Actually, I quoted a French-speaking professor at McGill about volatility in the "Latin character."  I didn't say whether I agreed with him or not.  In fact, I don't think I would be qualified to make such a judgment.  He spoke as one from a Latin culture and, I am sure, his observation was impressionistic rather than systematically empirical.

As for me, I think that revolution and coups have been endemic in Latin American history, no doubt for a variety of reasons.  Radical social polarization, between a rich urban elite and a poor rural peasantry, is a characteristic of most Latin American societies.  The elites have been largely European (Spanish and Portuguese) in genetics, and the poor have lots of Indian blood.  As far as I can see, the U.S. has mostly played a secondary role in the Latin American dynamic, especially before the 20th Century.

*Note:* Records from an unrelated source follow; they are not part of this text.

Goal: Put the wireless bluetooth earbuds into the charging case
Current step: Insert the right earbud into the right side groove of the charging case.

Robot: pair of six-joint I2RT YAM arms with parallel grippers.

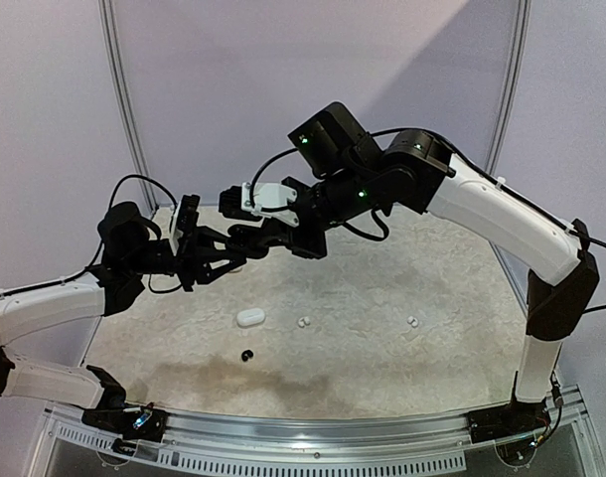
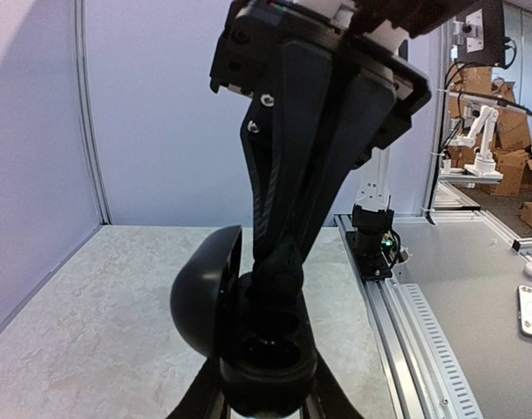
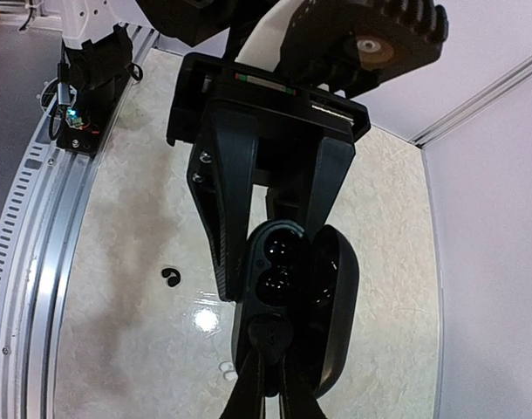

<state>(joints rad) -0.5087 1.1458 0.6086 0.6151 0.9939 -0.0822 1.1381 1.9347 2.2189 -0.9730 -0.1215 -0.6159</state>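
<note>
We see the left gripper [image 1: 222,260] clamped narrow on the open black case [image 2: 207,301], held in the air above the table [image 1: 382,368]. Only the wrist views show the case's two round sockets; in the top view the arms hide them. The right gripper [image 3: 268,358] is pinched tight with its tips at the case's mouth. It is dark on dark there, so we cannot tell if a bud sits between them. The top view gives the table count: one black earbud [image 1: 247,355], one white case [image 1: 249,317], one white earbud [image 1: 304,322], and a second white earbud [image 1: 413,321] well to the right. The right wrist view shows the black earbud plus a white speck too small to name.
</note>
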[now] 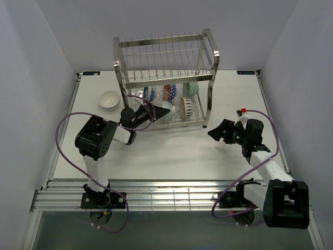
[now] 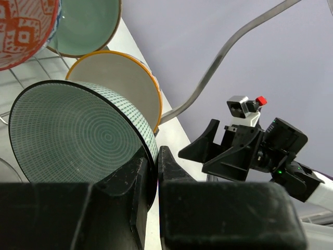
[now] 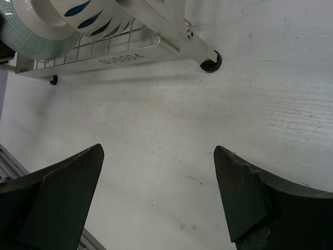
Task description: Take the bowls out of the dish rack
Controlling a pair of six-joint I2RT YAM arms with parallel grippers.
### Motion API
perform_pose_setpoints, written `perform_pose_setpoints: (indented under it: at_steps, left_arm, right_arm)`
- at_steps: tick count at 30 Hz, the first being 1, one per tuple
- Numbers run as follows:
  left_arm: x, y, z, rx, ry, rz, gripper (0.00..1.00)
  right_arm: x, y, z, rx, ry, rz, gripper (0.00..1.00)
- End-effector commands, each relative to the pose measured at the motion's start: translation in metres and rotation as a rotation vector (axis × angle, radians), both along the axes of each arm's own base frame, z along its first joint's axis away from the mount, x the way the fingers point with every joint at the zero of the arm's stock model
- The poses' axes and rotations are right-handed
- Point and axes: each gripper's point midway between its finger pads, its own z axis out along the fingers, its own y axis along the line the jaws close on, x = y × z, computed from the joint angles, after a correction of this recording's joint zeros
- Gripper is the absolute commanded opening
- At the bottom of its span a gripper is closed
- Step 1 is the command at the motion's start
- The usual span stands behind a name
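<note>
The dish rack [image 1: 166, 57] stands at the back middle, with several bowls upright in its lower tier. My left gripper [image 1: 152, 111] reaches into that tier from the left and is shut on the rim of a pale green bowl [image 1: 166, 111]. In the left wrist view that green bowl [image 2: 78, 135] has fine ring patterning, and its rim sits between my left gripper's [image 2: 157, 155] two fingers. Behind it stand an orange-rimmed bowl [image 2: 122, 83], a mint bowl [image 2: 86, 26] and a red patterned bowl [image 2: 21, 31]. A white bowl [image 1: 109, 99] sits on the table left of the rack. My right gripper [image 1: 217, 133] hangs open over the table, right of the rack.
In the right wrist view the open right gripper [image 3: 158, 156] is over bare white table, with the rack's foot [image 3: 210, 62] and a blue-petal bowl [image 3: 88, 15] beyond it. Purple cables loop beside both arms. Grey walls close in the table on three sides.
</note>
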Motion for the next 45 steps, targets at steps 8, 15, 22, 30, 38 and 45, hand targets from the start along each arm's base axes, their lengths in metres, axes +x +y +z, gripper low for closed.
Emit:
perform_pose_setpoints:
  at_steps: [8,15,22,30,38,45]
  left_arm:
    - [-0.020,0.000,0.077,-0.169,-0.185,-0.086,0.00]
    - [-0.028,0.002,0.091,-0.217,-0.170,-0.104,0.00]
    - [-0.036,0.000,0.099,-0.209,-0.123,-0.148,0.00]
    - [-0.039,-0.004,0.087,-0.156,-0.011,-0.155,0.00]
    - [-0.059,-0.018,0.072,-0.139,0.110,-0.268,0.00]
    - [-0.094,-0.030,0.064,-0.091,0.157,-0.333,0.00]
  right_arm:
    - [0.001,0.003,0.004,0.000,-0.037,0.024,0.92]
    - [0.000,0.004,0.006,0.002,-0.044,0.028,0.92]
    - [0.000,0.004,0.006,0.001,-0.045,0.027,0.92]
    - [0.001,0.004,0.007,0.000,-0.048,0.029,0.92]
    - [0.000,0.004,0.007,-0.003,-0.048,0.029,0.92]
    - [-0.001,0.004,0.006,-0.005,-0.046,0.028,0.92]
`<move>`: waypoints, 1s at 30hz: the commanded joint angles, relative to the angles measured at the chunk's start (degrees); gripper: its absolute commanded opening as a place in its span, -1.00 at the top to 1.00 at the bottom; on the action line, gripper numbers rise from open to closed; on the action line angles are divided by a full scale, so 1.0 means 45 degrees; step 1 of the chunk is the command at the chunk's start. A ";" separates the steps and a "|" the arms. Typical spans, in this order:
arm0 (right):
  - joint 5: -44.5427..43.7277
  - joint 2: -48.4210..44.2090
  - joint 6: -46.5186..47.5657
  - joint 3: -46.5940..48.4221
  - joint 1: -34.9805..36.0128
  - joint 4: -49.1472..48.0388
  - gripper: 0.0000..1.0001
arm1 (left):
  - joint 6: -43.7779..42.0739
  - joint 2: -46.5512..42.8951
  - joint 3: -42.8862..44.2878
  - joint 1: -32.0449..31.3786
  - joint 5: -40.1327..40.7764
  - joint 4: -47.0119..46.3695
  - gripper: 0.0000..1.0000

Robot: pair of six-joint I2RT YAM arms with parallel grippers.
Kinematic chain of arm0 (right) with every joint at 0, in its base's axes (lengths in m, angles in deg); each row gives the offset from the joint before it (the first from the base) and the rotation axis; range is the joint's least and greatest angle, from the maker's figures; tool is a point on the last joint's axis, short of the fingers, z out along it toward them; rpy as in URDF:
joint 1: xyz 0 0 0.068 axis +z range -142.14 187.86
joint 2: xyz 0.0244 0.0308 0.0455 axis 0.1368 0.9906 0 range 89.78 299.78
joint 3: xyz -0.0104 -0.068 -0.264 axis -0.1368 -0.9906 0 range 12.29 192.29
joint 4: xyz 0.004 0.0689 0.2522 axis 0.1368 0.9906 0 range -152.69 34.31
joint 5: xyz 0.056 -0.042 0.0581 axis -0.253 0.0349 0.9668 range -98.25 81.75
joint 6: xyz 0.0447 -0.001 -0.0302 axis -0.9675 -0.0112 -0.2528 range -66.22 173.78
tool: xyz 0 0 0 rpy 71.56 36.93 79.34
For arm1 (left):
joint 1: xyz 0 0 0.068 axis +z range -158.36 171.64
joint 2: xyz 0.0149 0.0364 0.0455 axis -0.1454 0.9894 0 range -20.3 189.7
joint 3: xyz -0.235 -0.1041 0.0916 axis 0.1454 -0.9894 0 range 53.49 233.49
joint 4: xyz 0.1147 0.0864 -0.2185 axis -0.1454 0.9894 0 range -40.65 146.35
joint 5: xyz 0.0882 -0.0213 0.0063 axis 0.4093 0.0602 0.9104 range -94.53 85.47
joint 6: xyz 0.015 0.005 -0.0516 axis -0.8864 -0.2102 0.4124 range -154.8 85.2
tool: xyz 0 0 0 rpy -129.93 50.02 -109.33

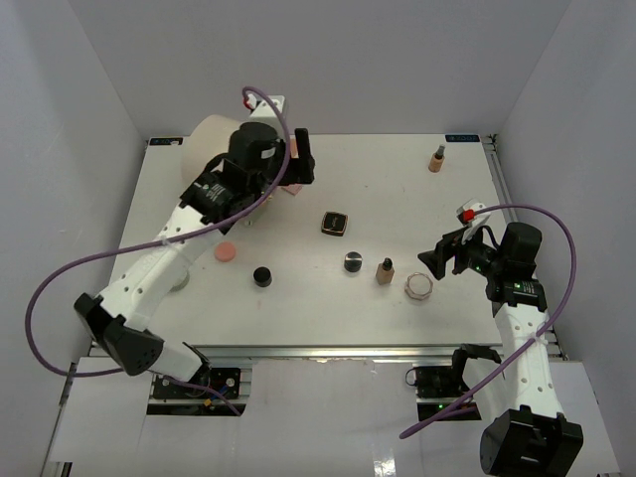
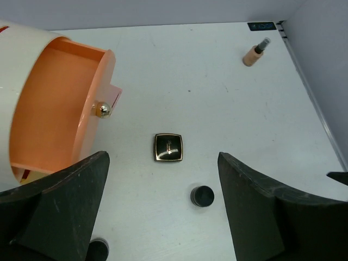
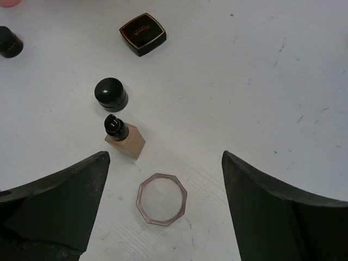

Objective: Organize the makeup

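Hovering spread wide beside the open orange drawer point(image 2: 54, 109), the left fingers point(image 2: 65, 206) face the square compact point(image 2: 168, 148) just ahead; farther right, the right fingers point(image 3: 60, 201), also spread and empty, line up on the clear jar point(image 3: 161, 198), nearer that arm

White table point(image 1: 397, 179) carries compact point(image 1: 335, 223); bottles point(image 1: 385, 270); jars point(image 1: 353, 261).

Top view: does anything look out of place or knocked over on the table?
Nothing looks spilled or broken. One bottle sits alone near the far right corner, away from the group around the compact; I cannot tell whether it is upright. The drawer stands open.
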 commanded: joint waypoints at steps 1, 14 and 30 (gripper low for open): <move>0.2023 -0.0001 0.1340 -0.0102 -0.0067 0.0479 -0.81 | -0.0874 -0.1726 -0.1249 0.1045 -0.3538 -0.0485 -0.80; 0.3203 0.0022 0.2668 -0.0199 -0.0082 0.1175 -0.84 | 0.3114 -0.3991 -0.8691 0.1298 -0.5331 0.0578 -0.75; 0.2969 0.0021 0.2649 -0.0147 -0.0116 0.1184 -0.81 | 0.4031 -0.1248 -1.0396 0.1396 -0.0997 -0.1113 -0.83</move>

I don't see the U.S. as always the prime mover in world history which you apparently believe it to be.

Wow, between you two here, I've greatly expanded my knowledge of Mexico!

May I get back to the "church of NO"?

I agree with Bill a bit in regards to the Quaker (at least "liberal" Quakers) tendency to be negative about nits as well as themselves.  That type of negative atmosphere at one point drove away a lot of Friends from my meeting.  And I'm sure I was one of the loudness negativity mongers.

The meeting (and me) have now matured some, and there is more of an environment of "everyone is struggling to figure out this crazy existence, so let's give folks a little more slack".  It is now considered somewhat uncool at my meeting to be so negative about others and the beliefs they may have.  There is a definite desire now to accept people into the meeting as they come with love, and trust the Spirit to do any necessary work within them as we each model (demonstrate) the fruits of the Spirit to the best of our ability at a given moment.

This environment creates lots of genuineness and honesty within the meeting - as Friends easily make known who they are inside, and others now easily accept them as they are, as we try to assist each other to be the person we are journeying to be in the Spirit. 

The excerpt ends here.